WORK ORDER:
Would you restate word for word the lines of the listing, beginning at the first and ending with the line that holds "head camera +"?

SUPPLIED MATERIAL:

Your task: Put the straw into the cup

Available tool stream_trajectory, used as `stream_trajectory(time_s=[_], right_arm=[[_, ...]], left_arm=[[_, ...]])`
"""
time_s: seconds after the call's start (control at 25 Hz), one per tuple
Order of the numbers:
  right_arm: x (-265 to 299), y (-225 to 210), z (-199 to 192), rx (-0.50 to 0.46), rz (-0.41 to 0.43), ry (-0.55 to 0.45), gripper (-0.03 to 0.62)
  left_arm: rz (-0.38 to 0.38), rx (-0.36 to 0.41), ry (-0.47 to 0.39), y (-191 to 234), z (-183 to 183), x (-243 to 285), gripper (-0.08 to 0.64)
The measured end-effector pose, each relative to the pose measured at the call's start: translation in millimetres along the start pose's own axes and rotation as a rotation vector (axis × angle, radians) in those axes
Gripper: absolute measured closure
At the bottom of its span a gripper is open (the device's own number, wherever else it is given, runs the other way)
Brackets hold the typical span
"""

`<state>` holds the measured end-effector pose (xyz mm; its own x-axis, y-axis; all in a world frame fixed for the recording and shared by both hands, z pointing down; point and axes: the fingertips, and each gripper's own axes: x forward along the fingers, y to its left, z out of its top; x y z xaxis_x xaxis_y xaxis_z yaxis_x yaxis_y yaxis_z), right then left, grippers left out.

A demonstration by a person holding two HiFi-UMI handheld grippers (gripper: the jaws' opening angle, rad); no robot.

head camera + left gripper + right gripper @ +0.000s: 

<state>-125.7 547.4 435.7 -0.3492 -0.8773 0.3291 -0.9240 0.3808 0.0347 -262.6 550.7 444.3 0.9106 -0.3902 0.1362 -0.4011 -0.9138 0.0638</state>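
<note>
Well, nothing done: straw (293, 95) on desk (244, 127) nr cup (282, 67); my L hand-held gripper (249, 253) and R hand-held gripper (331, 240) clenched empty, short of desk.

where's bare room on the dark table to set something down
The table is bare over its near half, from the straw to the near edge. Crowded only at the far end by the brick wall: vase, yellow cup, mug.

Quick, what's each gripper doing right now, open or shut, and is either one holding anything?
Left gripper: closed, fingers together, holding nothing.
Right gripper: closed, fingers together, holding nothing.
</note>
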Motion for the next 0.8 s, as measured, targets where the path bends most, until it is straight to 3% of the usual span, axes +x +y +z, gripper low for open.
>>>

ANSWER:
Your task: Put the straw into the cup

Available tool stream_trajectory, used as `stream_trajectory(time_s=[_], right_arm=[[_, ...]], left_arm=[[_, ...]])`
"""
time_s: seconds after the call's start (control at 25 Hz), one per tuple
Order of the numbers:
  right_arm: x (-265 to 299), y (-225 to 210), z (-199 to 192), rx (-0.50 to 0.46), rz (-0.41 to 0.43), ry (-0.55 to 0.45), gripper (-0.03 to 0.62)
  left_arm: rz (-0.38 to 0.38), rx (-0.36 to 0.41), ry (-0.47 to 0.39), y (-191 to 234), z (-183 to 183), x (-243 to 285), gripper (-0.08 to 0.64)
The measured end-effector pose, each relative to the pose measured at the call's start: translation in millimetres along the start pose's own axes and rotation as a rotation vector (axis × angle, radians) in those axes
Gripper: absolute measured closure
At the bottom of its span a gripper is open (the device's own number, wherever else it is given, runs the other way)
Brackets hold the typical span
"""

`<state>` holds the measured end-effector pose (xyz mm; its own x-axis, y-axis; all in a world frame fixed for the recording and shared by both hands, z pointing down; point and axes: the fingertips, and each gripper's own axes: x forward along the fingers, y to its left, z out of its top; x y z xaxis_x xaxis_y xaxis_z yaxis_x yaxis_y yaxis_z), right then left, grippers left out.

A demonstration by a person holding two HiFi-UMI handheld grippers (gripper: the jaws' opening angle, rad); no robot.

head camera + left gripper + right gripper @ +0.000s: 

No additional answer text is required.